[Exercise requirements] Beneath this instruction is a listing. Transcribe from it only the stretch from the line with "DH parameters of" through the line with "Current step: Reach", both end lines included, exactly as written.

[Extracted information]
--- START ---

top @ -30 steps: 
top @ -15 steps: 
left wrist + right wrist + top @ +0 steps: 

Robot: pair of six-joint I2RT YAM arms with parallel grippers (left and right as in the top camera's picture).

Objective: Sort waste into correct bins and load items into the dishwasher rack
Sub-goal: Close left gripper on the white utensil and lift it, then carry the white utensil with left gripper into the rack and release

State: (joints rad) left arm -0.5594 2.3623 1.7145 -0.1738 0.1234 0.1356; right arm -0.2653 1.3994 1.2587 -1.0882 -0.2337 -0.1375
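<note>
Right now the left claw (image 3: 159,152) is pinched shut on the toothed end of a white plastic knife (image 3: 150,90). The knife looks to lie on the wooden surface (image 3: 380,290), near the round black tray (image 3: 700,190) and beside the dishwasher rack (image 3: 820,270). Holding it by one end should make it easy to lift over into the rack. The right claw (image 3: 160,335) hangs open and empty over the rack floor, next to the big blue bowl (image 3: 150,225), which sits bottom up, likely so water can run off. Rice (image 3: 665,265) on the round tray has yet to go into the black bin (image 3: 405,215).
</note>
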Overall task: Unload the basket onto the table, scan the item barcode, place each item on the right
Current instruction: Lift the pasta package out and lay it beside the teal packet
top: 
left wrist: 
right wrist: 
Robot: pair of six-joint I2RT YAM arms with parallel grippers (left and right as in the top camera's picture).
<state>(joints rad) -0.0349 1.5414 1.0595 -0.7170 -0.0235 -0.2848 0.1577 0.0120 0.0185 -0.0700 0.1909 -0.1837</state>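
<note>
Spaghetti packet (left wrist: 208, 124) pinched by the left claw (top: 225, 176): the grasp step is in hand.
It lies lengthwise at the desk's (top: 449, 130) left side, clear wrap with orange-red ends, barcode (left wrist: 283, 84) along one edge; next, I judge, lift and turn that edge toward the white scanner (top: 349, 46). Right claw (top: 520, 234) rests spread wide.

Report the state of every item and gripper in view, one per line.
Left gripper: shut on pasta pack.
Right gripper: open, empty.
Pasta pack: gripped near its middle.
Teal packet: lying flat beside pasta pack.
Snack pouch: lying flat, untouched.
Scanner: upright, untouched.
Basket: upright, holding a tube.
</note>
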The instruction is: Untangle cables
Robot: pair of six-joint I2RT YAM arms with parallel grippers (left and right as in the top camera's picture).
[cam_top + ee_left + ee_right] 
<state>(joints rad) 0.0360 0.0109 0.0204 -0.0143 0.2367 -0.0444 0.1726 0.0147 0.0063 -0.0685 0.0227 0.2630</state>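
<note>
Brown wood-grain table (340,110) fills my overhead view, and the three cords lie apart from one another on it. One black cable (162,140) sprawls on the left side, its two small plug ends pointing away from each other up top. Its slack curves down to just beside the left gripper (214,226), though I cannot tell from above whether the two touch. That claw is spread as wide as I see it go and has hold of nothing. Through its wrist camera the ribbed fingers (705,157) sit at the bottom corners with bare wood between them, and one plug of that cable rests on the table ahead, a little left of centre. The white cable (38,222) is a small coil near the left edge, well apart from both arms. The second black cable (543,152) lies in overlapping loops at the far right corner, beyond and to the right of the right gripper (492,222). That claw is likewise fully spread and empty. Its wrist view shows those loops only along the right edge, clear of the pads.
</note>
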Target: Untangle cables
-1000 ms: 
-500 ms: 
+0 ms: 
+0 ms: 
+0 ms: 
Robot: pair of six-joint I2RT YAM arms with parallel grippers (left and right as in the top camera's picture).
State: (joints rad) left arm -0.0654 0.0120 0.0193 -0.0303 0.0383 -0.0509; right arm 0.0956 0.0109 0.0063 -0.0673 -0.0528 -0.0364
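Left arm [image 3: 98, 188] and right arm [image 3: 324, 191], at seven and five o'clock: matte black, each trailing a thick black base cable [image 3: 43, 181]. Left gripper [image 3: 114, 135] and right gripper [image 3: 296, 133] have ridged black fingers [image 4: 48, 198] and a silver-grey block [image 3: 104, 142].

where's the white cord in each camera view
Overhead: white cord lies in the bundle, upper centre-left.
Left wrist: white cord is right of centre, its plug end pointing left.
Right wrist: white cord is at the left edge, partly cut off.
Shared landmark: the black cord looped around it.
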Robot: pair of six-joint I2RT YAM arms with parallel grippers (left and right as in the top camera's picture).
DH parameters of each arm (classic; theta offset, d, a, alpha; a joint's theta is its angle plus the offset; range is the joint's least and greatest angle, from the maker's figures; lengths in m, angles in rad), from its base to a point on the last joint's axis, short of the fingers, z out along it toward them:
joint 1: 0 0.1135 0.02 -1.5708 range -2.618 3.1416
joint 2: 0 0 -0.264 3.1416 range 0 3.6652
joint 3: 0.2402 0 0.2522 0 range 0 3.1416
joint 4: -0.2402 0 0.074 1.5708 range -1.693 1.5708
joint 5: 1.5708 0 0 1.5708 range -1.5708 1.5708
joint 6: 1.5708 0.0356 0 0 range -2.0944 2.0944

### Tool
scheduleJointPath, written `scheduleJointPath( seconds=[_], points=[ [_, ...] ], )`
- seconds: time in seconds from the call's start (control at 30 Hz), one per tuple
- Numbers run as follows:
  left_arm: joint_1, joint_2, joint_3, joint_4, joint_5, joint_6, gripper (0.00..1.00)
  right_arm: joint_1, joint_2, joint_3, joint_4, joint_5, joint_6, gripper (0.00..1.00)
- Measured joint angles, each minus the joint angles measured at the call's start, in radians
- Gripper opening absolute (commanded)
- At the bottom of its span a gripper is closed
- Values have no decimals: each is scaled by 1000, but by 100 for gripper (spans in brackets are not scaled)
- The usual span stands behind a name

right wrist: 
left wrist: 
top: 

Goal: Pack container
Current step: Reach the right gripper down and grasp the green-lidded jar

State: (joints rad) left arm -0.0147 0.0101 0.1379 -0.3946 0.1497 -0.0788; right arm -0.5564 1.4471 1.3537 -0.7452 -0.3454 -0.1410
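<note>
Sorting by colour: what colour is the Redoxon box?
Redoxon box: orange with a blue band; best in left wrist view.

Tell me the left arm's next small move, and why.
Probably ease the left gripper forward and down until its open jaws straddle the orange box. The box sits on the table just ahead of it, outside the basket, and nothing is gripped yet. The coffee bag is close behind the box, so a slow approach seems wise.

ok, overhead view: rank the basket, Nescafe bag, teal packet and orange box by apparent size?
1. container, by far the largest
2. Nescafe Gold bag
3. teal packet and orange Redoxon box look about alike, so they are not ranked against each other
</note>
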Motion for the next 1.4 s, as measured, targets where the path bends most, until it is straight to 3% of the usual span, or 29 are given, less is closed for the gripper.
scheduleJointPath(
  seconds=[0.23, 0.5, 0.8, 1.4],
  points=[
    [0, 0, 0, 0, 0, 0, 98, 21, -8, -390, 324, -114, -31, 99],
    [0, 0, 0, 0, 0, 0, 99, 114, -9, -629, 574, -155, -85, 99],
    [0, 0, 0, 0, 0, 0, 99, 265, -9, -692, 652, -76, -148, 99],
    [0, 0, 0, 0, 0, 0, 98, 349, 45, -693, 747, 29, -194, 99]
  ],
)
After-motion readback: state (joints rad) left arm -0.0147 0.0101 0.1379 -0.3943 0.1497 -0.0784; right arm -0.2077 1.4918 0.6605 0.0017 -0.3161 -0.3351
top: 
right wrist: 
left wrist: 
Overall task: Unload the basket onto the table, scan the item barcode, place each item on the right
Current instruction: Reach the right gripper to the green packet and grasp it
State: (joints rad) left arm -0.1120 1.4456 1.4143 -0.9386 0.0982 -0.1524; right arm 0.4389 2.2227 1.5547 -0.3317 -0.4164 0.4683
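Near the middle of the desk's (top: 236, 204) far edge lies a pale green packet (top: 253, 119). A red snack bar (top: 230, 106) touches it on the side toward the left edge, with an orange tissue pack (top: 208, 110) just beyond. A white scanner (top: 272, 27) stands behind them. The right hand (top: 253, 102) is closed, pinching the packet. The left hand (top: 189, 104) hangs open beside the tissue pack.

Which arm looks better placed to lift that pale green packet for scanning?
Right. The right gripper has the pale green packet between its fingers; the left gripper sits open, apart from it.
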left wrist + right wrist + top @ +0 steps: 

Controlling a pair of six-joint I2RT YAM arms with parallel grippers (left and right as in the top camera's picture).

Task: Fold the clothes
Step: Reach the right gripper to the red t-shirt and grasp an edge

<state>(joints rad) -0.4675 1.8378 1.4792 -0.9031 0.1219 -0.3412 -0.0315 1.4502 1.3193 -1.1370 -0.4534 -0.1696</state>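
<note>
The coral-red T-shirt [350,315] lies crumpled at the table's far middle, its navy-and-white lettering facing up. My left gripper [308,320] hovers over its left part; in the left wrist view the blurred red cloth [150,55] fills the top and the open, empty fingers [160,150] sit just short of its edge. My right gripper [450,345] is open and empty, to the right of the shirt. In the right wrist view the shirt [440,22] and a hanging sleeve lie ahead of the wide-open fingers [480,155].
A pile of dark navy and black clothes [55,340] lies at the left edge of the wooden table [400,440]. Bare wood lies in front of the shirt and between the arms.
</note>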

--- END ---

[Finished task]
DH parameters of each arm (classic; theta offset, d, a, alpha; a joint's theta is its angle plus the offset; range is the joint's least and greatest angle, from the maker's figures; lengths in m, angles in rad), from its base to a point on the last joint's axis, short of the fingers, z out along it toward them:
joint 1: 0 0.1135 0.02 -1.5708 range -2.618 3.1416
joint 2: 0 0 -0.264 3.1416 range 0 3.6652
joint 3: 0.2402 0 0.2522 0 range 0 3.1416
joint 4: -0.2402 0 0.074 1.5708 range -1.693 1.5708
joint 5: 1.5708 0 0 1.5708 range -1.5708 1.5708
joint 6: 1.5708 0.0356 0 0 range -2.0944 2.0944

### Tool
scheduleJointPath, written `scheduleJointPath( seconds=[_], points=[ [_, ...] ], )`
- seconds: time in seconds from the call's start (control at 30 Hz), one per tuple
- Numbers run as follows:
  left_arm: joint_1, joint_2, joint_3, joint_4, joint_5, joint_6, gripper (0.00..1.00)
  right_arm: joint_1, joint_2, joint_3, joint_4, joint_5, joint_6, gripper (0.00..1.00)
- Measured joint angles, each minus the joint angles measured at the call's start, in radians
- Gripper opening absolute (commanded)
- At the bottom of its span a gripper is closed
- Values have no decimals: each is scaled by 1000, but by 100 for gripper (spans in brackets are not scaled)
- The usual span stands behind a name

right wrist: 
left wrist: 
top: 

Goal: Pack container
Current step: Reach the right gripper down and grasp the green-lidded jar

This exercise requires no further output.